I know there are many libraries to extract text from PDF. Specifically, I've been having some difficulty with pymupdf.
From the documentation here: https://pymupdf.readthedocs.io/en/latest/app4.html#sequencetypes
I was hoping to use select()
to pick an interval of pages, and then use getText()
This is the doc I am using linear_regression.pdf
import fitz
s = [1, 2]
doc = fitz.open('linear_regression.pdf')
selection = doc.select(s)
text = selection.getText(s)
But I get this error:
---------------------------------------------------------------------------
AttributeError Traceback (most recent call last)

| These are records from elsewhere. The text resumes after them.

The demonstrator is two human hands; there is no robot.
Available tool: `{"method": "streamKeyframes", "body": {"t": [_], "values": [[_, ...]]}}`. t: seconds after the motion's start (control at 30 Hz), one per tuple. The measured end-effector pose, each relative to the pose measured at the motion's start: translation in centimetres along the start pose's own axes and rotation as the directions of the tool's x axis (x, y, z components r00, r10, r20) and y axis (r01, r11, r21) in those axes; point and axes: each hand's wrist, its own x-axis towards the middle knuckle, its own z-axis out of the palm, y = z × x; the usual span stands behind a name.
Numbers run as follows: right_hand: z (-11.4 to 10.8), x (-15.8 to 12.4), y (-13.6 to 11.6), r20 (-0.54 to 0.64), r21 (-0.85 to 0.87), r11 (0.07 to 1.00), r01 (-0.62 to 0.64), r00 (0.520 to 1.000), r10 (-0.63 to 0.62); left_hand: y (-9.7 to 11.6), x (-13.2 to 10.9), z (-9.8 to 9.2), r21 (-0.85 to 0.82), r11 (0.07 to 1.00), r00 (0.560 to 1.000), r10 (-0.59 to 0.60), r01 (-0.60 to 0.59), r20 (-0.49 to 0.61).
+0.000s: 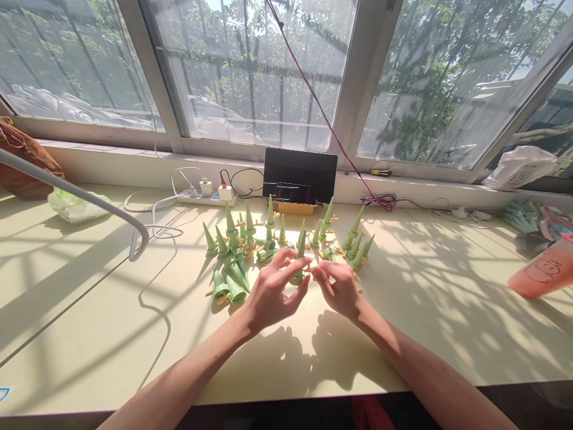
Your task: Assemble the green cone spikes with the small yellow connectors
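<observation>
Upright between my hands stands a green plastic watering spike (301,246), its pointed tip up. My left hand (275,289) curls around its lower part from the left, with fingers and thumb closed about it. My right hand (338,288) is pinched at the right side of the same spike, where a small yellow valve partly shows; the fingertips hide most of it. Around them is a loose group of similar green spikes (230,224), many upright with yellow valves sticking out sideways. Several more spikes (235,278) lie on their sides left of my left hand.
Behind the spikes a black tablet (299,173) leans near the window. A power strip (206,194) with plugs and cables lies to its left. A grey curved bar (89,194) crosses the left side. An orange cup (541,269) is at the right of the table (430,334).
</observation>
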Motion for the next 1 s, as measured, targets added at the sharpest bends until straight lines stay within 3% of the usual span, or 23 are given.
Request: {"method": "streamKeyframes", "body": {"t": [0.23, 0.33, 0.87, 1.0], "values": [[-0.35, -0.13, -0.63, -0.004, 0.096, 0.992, -0.083, 0.996, 0.084, -0.01, 0.21, -0.11, 0.026, 1.0, 0.999, -0.014, 0.015, -0.033], [-0.26, -0.16, -0.83, -0.022, 0.134, 0.99, -0.053, 0.998, 0.057, -0.02, 0.26, -0.14, 0.035, 0.999, 0.999, -0.023, 0.025, -0.038], [-0.14, 0.0, -0.28, -0.014, 0.03, 0.999, -0.017, 1.0, 0.018, 0.14, 0.05, 0.15, 0.006, 1.0, 1.0, -0.002, 0.002, -0.021], [-0.21, -0.05, -0.49, -0.005, 0.059, 0.996, -0.061, 0.998, 0.062, 0.19, 0.19, 0.08, 0.016, 1.0, 0.999, -0.008, 0.009, -0.034]]}}
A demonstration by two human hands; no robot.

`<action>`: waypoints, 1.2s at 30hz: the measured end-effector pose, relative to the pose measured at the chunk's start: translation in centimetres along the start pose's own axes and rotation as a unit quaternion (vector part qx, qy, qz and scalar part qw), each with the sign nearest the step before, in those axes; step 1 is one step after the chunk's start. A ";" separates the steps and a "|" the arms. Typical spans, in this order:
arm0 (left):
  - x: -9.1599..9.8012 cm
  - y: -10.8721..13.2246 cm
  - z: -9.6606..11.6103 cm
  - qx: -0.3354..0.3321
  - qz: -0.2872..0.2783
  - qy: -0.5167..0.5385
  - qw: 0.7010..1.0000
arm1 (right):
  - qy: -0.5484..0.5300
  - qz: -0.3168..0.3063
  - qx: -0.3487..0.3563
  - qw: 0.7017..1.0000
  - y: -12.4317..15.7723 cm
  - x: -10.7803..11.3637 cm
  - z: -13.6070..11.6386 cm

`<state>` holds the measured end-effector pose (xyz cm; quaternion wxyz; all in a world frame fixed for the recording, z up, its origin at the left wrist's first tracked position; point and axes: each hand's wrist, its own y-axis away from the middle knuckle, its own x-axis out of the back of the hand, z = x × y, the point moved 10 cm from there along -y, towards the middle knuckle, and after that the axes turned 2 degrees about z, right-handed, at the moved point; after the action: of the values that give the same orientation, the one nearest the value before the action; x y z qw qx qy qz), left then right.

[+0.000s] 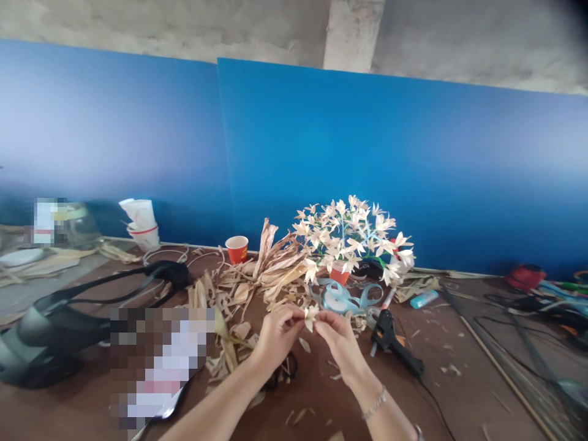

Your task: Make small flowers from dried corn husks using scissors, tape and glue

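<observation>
A small cream flower point(310, 318), apparently made of corn husk, is pinched between my two hands above the brown table. My left hand point(279, 335) grips its left side with thumb and fingertips. From the right, my right hand point(337, 343) closes on it the same way. Behind them stands a bunch of similar cream flowers point(356, 236) in a red paper cup point(339, 274). Rolled light-blue ribbon point(337, 298) lies just beyond my fingers. Right of my right hand rests a black glue gun point(395, 346). Under my left wrist, dark scissor-like handles point(287, 367) are partly hidden.
Dry corn husks point(275, 263) and scraps spread across the table's middle. Another red paper cup point(237, 249) stands at the back. A black strapped device point(55, 324) lies left. At right are a light-blue object point(423, 299), cables and a red item point(525, 277). A blue panel point(390, 141) borders the back.
</observation>
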<state>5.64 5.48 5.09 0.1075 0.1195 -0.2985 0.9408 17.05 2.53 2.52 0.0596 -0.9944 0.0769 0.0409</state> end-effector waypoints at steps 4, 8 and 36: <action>0.0 0.0 -0.2 0.007 0.001 -0.001 1.000 | 0.019 0.006 0.001 1.000 0.0 0.2 0.0; -0.1 0.0 -0.1 0.000 -0.002 -0.004 1.000 | 0.009 0.007 -0.004 1.000 0.0 0.2 0.1; -0.1 0.3 -2.4 0.104 0.024 0.037 0.994 | 0.049 0.031 0.014 0.998 0.0 1.3 0.1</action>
<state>5.23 6.66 3.05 0.0825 0.0882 -0.1974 0.9729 18.30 2.40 2.30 0.0684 -0.9914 0.1113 -0.0072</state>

<ipython-input-23-c05917f260e7> in <module>()
6 # print(selection)
7 # text = doc.get_page_text(3, "text")
----> 8 text = selection.getText(s)
9 text
AttributeError: 'NoneType' object has no attribute 'getText'
So I'm assuming select()
is not being used right
thanks so much
select
here, according to the documentation, modifies doc
internally and does not return anything. In Python, if a function does not explicitly return anything, it will return None
, which is why you see that error.
However, Document
provides a method called get_page_text
which allows you to get the text from a specific page (0 indexed). So for your example, you could write:
import fitz
s = [1, 2] # pages 2 and 3
doc = fitz.open('linear_regression.pdf')
text_by_page = [doc.get_page_text(i) for i in s]
Now, you have a list, where each item in the list is the text from a different desired page. A simple way to convert this to a string is:
text = ' '.join(text_by_page)
which joins the two pages with a space between the last word of the first page and the first word of the last (as if there was no page break at all).